To exercise a privacy right, contact us at privacy@benchlinehealth.com with the subject line "Privacy Request". We may need to verify your identity, authority, state of residence, or request before completing it. We will respond within the time required by applicable law.

You may use an authorized agent where applicable law permits. We may require proof of authorization and may ask you to verify your identity directly where permitted by law.

Where required by law, we will honor applicable browser-based opt-out preference signals, such as Global Privacy Control, for the browser or device from which the signal is sent.

If you are a resident of California or another U.S. state with an applicable privacy law, you may have specific privacy rights under that law. This Policy is intended to describe the categories of personal information we collect, the purposes for which we use it, the categories of recipients to whom we disclose it, and the rights that may be available to you.

We do not discriminate against you for exercising privacy rights.
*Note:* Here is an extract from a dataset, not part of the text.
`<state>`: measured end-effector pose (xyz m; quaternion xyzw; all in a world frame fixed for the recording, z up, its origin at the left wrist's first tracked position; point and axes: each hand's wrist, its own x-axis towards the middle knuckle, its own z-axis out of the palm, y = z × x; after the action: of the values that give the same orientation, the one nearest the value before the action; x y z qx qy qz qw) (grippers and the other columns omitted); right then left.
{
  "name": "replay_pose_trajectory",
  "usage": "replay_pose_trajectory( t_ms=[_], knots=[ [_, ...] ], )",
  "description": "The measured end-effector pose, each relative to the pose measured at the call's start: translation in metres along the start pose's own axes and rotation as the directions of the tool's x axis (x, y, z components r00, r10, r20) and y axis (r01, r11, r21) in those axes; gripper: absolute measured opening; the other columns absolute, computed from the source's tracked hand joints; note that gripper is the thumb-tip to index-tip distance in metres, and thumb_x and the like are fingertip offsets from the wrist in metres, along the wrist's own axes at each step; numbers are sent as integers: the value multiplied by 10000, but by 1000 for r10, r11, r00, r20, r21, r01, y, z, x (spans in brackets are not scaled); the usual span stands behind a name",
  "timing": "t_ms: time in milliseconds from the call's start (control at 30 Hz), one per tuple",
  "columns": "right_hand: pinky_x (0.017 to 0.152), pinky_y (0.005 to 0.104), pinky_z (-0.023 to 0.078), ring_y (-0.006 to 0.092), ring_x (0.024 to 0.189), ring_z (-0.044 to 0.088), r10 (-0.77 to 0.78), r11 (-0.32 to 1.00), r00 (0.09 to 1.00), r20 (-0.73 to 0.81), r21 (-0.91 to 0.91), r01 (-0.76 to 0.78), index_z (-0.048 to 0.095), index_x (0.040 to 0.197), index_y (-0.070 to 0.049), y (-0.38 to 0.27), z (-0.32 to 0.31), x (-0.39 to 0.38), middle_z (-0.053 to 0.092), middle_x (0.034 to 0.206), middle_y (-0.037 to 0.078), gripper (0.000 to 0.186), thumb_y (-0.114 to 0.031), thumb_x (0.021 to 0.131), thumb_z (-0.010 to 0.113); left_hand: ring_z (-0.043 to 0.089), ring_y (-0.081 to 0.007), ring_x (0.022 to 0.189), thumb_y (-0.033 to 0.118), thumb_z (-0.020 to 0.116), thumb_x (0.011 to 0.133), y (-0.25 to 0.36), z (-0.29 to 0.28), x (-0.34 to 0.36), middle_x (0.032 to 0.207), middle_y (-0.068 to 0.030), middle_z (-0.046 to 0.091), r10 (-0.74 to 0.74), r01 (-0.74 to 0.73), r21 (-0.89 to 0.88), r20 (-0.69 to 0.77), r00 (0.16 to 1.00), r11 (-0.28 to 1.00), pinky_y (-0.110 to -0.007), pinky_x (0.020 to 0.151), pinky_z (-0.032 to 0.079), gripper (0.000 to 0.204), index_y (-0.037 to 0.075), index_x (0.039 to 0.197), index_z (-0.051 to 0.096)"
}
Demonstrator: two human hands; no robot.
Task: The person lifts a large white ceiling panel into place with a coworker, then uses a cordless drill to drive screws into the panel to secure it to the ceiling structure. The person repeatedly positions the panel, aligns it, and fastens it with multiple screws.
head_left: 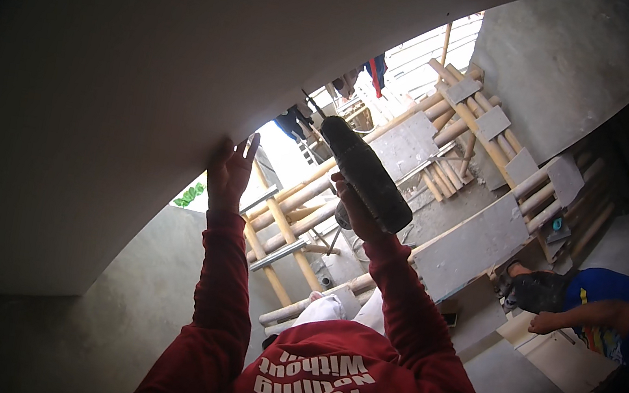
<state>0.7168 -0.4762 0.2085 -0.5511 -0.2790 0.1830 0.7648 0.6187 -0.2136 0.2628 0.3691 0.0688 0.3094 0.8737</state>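
While the left hand, fingers spread, is at the edge of the panel, the right hand grips the dark drill, its bit near that edge.

- We see a dark, scuffed-looking power drill gripped in our right hand, its thick body lying slantwise above and beside the fingers.
- Its thin bit points up and leftward, beyond our right hand and toward the panel's edge; we cannot tell whether the tip touches or is turning.
- We see a large, smooth, pale panel, mostly in shadow, spreading above and to the left of our left hand, whose raised fingers meet its slanting edge.
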Motion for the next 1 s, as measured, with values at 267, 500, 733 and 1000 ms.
replay_pose_trajectory(
  t_ms=[267,500,733,1000],
  knots=[
    [881,362,536,234,973,683,2,984,993,-115,-174,-22,687,1104,-44,5,-1,6,711,1040,126,245,-176,897,686,471,-292,1335,-74,702,822,2,23,1,1385,-125,526,89,-88,-27,37,995,996,-468,1204,317,545,39,1325,524],
    [844,324,528,143,957,631,-154,974,987,-32,-173,147,638,1186,-42,8,-8,10,678,1024,79,254,-88,937,622,474,-286,1331,-78,705,827,-2,26,0,1373,-122,526,78,-78,-28,-1,997,997,-455,1199,333,566,39,1342,503],
    [767,355,561,265,858,706,-200,957,976,-81,-227,178,683,1035,-13,-18,-10,12,711,938,146,222,-89,827,688,502,-273,1307,-62,726,813,-1,29,-2,1368,-134,540,110,-109,-15,29,994,994,-424,1166,393,586,23,1346,497],
    [792,355,561,263,881,708,-241,935,968,-69,-285,213,683,1063,-8,-32,-10,19,714,963,149,257,-62,812,686,506,-276,1302,-73,726,809,-2,31,-4,1361,-128,545,117,-116,-39,4,993,992,-434,1163,399,580,35,1334,507]
  ],
)
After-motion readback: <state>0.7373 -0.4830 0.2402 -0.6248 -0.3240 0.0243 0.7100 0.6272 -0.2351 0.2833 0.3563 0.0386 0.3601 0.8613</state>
We do not use or disclose sensitive personal information for purposes that would require a right to limit under California law unless we provide the required notice and choice.

If we later add features that collect, infer, use, share, or sell consumer health data or similar regulated health-related information, we will provide additional notices, consents, and controls where required by law.

We use reasonable administrative, technical, and organizational measures designed to protect personal information. No method of internet transmission, electronic communication, or electronic storage is completely secure, so we cannot guarantee absolute security.

The Site is intended for adults and business users. It is not directed to children, and we do not knowingly collect personal information from children under 13 through the Site. Do not use the Site to submit information about a minor patient or child.

Benchline is based in the United States, and the Site is intended for U.S. corporate audiences. If you access the Site from outside the United States, your information may be processed in the United States or other jurisdictions that may have privacy laws different from those in your location.

We may update this Privacy Policy from time to time. If we make material changes, we will post the updated version on this page and update the "Last updated" date. Your continued use of the Site after an updated Policy is posted means the updated Policy applies to information collected after the updated date, subject to applicable law.

Questions or requests about this Privacy Policy may be sent to privacy@benchlinehealth.com.

Questions about HIPAA, patient-facing services, provider notices, or pharmacy notices should be directed through the applicable patient-facing service, provider, pharmacy, laboratory, or partner channel, not through this corporate Site.